A Macomer nel fine settimana non ci si può ammalare. La guardia medica resta chiusa la notte fra oggi e domani. Ad annunciarlo è la direzione del distretto sociosanitario di Macomer: «A causa della improvvisa e non sostituibile assenza del personale medico, il servizio di continuità assistenziale-guardia medica rimarrà sospeso durante il turno notturno compreso tra le ore 20 di sabato e le ore 8 di domenica 12 luglio». Per le urgenze ed emergenze sanitarie, informa la direzione del distretto, occorre contattare telefonicamente il numero unico europeo 116 117, attivo 24 ore su 24, che indica il punto di guardia medica attivo più vicino e può mettere in contatto con il medico di continuità assistenziale in servizio. La centrale 116 117 è collegata a quella dell’emergenza 118, in modo da consentire passaggi rapidi di chiamata qualora l’esigenza del cittadino si dovesse rivelare particolarmente urgente.
Proteste
È successo già a Natale e Capodanno e ora è in piena estate.
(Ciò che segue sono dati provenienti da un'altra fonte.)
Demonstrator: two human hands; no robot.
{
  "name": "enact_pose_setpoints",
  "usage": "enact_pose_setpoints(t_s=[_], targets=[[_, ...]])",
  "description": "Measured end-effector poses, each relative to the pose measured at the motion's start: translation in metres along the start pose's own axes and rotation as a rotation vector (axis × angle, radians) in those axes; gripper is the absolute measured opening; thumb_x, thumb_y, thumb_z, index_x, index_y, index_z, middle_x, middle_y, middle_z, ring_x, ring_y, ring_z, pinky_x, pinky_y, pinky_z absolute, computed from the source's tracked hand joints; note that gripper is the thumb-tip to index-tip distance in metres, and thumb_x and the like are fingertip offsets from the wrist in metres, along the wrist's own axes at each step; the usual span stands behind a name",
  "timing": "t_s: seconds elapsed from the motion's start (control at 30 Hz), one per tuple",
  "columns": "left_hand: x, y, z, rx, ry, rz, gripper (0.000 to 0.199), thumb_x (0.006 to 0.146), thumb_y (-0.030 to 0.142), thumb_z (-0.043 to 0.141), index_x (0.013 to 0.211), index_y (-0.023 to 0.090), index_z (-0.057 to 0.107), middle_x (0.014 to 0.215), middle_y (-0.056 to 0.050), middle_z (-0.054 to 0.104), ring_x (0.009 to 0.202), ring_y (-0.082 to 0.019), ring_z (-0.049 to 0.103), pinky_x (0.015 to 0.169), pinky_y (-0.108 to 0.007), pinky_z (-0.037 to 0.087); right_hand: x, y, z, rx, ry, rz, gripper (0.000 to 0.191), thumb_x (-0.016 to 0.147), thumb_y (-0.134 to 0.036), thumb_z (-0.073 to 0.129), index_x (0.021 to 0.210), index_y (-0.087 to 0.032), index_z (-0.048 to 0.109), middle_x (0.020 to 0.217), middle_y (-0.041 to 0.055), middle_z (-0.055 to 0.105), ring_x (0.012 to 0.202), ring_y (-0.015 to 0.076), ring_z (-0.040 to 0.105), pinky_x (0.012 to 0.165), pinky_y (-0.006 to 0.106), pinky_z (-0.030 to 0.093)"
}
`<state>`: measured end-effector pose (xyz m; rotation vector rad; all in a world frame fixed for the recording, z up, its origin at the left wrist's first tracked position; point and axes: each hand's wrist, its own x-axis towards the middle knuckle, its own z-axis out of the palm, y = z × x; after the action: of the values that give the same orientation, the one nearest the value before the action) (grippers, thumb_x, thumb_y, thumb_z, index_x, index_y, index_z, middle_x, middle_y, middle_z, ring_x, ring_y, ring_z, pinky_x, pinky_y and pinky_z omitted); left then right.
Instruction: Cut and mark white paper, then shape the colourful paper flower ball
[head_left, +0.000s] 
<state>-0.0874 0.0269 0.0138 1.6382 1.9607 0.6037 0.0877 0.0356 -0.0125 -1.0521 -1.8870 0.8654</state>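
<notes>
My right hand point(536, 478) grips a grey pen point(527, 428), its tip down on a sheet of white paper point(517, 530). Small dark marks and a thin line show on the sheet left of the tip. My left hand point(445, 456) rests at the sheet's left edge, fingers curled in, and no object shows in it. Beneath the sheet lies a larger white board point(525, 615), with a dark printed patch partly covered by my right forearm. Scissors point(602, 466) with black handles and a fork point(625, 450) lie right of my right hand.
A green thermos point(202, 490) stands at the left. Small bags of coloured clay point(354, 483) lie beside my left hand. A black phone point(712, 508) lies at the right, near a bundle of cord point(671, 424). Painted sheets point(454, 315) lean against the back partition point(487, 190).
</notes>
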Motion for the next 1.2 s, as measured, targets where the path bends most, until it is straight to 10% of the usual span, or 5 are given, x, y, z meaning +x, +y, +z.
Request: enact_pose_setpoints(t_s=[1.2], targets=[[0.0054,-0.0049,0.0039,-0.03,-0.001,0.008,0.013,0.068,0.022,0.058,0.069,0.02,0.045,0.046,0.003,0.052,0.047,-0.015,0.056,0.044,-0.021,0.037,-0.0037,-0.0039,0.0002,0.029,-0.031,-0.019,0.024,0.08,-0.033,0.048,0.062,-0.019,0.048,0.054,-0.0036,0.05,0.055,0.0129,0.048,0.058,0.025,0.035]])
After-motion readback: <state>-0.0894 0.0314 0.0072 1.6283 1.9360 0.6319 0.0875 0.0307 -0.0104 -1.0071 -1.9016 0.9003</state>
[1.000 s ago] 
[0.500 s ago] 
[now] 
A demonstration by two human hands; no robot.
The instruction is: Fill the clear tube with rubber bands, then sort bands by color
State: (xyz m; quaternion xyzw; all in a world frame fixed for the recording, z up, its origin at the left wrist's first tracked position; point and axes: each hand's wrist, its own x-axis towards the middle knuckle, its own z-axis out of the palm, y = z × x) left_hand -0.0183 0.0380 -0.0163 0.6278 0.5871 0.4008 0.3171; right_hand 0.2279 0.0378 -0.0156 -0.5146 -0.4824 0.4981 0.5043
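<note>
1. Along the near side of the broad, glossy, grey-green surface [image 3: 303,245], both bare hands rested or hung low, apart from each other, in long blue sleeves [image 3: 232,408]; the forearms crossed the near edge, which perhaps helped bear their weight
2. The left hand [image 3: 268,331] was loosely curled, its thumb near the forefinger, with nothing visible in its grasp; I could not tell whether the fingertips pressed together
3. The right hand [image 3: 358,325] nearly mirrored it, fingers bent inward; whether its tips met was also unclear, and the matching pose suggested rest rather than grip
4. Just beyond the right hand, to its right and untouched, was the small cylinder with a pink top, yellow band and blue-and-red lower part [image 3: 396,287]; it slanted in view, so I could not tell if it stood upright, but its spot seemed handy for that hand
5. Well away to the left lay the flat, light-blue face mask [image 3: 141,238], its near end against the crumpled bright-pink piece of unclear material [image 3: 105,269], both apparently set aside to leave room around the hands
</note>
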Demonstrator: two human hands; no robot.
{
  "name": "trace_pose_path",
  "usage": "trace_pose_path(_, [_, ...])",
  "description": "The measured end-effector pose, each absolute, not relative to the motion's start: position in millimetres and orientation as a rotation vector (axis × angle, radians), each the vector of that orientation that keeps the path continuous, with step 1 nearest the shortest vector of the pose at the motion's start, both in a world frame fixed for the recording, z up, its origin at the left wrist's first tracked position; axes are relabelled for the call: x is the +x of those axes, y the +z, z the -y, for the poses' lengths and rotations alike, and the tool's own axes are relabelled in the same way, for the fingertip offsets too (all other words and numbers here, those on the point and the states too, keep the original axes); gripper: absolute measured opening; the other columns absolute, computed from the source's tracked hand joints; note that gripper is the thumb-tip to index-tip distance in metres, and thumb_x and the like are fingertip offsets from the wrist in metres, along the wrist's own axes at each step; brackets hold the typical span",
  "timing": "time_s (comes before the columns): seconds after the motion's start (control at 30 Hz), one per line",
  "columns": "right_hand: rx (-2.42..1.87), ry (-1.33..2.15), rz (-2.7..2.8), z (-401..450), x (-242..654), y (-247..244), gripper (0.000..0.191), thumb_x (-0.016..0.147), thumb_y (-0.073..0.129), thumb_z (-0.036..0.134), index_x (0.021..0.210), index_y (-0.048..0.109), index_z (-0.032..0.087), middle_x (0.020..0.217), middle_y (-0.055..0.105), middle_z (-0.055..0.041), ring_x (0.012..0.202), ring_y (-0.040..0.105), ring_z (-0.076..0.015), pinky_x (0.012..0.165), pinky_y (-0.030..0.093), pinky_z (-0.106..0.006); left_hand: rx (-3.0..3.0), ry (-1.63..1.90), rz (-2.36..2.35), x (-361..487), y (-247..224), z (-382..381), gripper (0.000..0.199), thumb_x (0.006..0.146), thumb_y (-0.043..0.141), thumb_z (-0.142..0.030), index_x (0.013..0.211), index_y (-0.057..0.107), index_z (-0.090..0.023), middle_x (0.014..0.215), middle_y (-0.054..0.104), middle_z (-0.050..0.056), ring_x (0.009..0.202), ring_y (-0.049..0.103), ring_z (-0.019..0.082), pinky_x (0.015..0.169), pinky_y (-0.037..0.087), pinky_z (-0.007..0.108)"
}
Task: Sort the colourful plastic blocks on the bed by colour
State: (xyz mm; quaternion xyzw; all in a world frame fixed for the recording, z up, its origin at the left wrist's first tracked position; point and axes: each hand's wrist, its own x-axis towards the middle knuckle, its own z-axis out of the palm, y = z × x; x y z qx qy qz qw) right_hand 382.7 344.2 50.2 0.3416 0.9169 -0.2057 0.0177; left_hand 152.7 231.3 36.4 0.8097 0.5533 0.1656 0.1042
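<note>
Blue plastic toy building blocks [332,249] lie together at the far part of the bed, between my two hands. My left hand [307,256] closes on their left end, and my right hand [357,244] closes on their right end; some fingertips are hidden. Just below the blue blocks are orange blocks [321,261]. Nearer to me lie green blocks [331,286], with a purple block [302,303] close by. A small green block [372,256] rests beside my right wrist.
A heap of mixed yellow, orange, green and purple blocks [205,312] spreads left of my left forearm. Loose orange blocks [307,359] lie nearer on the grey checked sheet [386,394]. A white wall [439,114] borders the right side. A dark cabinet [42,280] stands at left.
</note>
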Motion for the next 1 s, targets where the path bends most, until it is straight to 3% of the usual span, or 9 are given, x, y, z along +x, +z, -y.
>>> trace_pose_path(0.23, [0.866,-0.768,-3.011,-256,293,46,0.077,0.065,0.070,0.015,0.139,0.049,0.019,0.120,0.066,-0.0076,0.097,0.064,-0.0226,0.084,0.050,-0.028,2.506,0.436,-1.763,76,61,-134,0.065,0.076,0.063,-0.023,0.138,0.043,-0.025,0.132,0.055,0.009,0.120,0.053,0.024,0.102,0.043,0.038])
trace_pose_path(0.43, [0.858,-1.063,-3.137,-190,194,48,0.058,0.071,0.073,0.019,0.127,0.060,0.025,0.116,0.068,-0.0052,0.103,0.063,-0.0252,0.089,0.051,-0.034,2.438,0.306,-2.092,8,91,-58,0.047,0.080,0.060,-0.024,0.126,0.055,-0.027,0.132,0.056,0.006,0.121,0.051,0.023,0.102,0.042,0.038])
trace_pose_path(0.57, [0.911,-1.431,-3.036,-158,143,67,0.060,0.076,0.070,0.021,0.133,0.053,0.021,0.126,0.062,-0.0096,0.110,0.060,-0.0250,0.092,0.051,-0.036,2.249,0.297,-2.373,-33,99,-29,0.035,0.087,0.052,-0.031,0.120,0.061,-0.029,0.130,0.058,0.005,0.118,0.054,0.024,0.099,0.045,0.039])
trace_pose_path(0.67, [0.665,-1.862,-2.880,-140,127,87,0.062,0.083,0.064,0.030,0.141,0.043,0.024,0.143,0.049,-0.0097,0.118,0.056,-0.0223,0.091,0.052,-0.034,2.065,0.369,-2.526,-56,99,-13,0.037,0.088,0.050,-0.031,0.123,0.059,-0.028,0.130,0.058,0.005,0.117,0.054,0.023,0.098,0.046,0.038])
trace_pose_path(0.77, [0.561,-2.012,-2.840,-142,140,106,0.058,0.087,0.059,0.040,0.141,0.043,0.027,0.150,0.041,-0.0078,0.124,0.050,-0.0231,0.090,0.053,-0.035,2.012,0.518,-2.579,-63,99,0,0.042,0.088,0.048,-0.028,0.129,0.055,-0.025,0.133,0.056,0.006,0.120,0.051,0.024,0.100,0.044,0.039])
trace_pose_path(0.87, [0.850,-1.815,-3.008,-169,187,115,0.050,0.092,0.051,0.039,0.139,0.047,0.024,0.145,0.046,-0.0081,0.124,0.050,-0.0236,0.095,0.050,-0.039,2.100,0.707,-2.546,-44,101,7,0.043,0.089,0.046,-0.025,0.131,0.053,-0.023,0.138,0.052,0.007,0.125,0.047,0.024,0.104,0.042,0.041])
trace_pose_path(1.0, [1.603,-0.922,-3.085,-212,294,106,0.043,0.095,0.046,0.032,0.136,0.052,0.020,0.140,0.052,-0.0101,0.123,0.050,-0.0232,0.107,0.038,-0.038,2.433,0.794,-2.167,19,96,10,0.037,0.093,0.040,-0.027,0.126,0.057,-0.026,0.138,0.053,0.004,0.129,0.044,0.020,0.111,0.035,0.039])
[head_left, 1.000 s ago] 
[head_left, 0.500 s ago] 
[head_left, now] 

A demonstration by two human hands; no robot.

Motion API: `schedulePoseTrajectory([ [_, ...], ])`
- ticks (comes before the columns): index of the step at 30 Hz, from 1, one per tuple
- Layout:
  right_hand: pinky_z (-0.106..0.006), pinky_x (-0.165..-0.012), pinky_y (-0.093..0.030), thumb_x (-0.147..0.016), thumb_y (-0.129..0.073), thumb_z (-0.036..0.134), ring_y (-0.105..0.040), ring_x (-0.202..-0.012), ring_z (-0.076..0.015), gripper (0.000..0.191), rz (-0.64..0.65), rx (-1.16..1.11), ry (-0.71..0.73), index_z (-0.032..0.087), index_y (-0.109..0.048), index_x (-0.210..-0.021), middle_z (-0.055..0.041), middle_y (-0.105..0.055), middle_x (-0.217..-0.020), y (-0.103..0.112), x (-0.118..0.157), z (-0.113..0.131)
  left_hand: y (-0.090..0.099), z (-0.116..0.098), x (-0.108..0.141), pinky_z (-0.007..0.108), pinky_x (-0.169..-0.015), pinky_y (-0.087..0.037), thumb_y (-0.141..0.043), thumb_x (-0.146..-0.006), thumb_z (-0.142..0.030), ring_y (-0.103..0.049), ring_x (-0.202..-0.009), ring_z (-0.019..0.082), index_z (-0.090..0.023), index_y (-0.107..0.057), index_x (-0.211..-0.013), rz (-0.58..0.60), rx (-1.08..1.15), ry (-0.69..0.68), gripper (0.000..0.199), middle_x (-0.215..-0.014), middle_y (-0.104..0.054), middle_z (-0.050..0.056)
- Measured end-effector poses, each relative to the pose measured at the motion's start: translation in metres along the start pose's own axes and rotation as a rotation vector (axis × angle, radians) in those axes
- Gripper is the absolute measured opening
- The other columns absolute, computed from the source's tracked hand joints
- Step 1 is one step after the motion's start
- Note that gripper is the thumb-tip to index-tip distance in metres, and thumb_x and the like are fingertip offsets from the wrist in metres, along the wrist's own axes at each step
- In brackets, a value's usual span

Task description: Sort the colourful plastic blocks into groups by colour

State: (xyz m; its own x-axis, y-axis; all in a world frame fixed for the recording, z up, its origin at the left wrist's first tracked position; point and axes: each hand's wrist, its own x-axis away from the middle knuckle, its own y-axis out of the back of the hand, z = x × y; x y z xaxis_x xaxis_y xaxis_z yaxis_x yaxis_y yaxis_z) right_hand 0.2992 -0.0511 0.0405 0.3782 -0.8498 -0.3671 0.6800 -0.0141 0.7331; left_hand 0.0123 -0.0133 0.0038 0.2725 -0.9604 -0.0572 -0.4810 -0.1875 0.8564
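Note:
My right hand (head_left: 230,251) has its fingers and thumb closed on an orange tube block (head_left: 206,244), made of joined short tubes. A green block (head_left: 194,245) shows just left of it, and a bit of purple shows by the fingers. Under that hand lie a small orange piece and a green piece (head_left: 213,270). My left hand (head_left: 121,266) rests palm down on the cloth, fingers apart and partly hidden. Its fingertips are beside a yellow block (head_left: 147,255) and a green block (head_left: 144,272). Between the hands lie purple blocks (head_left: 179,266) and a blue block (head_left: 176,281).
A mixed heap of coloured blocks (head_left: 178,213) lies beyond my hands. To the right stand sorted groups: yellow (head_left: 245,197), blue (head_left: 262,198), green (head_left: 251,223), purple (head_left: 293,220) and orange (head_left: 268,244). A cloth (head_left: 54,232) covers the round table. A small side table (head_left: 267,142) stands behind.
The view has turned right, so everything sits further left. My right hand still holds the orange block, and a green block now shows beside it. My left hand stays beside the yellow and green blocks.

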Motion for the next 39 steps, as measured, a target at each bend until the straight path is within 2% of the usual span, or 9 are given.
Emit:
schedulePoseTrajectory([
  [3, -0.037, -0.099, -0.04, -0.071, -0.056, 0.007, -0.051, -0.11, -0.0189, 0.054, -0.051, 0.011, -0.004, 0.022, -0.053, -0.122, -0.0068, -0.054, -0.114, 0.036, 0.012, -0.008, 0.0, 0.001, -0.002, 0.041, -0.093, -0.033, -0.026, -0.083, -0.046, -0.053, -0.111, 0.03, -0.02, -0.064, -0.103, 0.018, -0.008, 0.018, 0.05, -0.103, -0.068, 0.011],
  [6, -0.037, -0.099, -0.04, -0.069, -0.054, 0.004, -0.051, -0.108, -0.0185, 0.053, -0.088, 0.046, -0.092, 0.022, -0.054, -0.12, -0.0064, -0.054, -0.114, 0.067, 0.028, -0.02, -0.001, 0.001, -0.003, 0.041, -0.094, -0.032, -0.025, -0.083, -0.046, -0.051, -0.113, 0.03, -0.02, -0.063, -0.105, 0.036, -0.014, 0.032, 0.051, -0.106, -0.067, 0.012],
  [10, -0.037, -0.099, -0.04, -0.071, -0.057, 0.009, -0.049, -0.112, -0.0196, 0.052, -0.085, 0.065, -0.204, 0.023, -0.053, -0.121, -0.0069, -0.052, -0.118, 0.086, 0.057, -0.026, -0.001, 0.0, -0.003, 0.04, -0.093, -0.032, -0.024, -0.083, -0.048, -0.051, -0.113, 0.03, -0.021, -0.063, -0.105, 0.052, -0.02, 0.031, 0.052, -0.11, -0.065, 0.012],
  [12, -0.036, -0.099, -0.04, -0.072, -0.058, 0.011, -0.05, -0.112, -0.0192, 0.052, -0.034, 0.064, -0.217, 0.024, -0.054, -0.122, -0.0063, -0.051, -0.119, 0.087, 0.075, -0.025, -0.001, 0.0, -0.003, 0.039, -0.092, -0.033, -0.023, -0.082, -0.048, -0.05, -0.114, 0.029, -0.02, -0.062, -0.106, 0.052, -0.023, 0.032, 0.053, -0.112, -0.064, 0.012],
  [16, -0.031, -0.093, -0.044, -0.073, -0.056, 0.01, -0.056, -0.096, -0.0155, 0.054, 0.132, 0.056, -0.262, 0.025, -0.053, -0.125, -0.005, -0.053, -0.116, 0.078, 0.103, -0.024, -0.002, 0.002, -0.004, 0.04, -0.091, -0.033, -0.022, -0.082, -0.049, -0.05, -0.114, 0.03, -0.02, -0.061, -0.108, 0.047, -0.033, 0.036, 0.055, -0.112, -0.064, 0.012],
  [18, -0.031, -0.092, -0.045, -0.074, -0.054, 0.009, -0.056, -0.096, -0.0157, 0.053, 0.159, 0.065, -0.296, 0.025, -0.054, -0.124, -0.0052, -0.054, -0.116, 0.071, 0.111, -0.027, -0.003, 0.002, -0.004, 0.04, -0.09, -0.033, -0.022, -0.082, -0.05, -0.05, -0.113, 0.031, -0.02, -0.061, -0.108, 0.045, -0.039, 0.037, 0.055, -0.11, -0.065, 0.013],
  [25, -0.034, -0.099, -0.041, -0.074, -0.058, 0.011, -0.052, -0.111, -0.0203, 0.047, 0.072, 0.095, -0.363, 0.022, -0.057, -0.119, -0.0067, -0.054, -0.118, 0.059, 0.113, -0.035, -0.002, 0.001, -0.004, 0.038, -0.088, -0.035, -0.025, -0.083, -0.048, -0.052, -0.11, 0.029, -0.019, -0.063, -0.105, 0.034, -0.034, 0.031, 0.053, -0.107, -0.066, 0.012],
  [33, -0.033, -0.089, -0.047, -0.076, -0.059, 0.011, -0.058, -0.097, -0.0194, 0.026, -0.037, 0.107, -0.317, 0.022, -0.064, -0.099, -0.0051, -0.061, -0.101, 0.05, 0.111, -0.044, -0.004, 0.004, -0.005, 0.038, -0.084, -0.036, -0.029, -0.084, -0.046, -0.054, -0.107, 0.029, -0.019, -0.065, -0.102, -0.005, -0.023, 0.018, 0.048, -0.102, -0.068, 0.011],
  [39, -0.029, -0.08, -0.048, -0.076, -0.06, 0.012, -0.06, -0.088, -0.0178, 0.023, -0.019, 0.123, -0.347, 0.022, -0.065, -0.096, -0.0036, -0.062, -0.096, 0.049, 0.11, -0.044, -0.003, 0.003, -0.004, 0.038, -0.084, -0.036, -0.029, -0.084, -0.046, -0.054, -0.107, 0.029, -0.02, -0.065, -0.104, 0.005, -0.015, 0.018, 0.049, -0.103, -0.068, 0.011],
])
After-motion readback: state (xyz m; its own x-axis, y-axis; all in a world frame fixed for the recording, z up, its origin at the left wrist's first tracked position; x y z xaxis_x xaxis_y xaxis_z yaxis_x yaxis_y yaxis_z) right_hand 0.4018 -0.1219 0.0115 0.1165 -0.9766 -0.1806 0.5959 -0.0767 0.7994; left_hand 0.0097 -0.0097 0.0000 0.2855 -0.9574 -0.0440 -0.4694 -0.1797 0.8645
L’annuncio sta creando malcontento e inevitabili disagi. I social sono invasi dalle proteste, che chiamano in causa non solo la Asl, ma soprattutto la politica. Laconica, ma significativa la risposta del sindaco Riccardo Uda, tempestato di lamentele: «Siamo legati alle decisioni della Asl, che ha competenza specifica». Prende posizione il comitato per la tutela della salute, col coordinatore Francesco Nieddu: «Purtroppo non succede solo a Macomer. Altri paesi della zona spesso rimangono scoperti. Non c’è una soluzione immediata, perché mancano i medici. Il problema potrebbe risolversi quando entrerà in funzione la casa di comunità, dove si può dare assistenza 24 ore su 24».
Disagi all’Ascot
Con la guardia medica rimane chiuso e a mezzo servizio anche l’Ascot, con l’ambulatorio di viale Piemonte rimasto inattivo per tutta la giornata di ieri mentre lunedì rimarrà aperto solo per un paio di ore del pomeriggio. Anche questo costituisce un problema, poiché l’ambulatorio, quotidianamente, è invaso da centinaia di persone.
«Ho accompagnato mia madre sofferente alle 7 per poter prendere il numeretto - dice un utente - ma quando siamo arrivati all’ambulatorio c’era già un’enorme fila. Dentro non c’è posto a sedere. Si può immaginare la sofferenza degli anziani».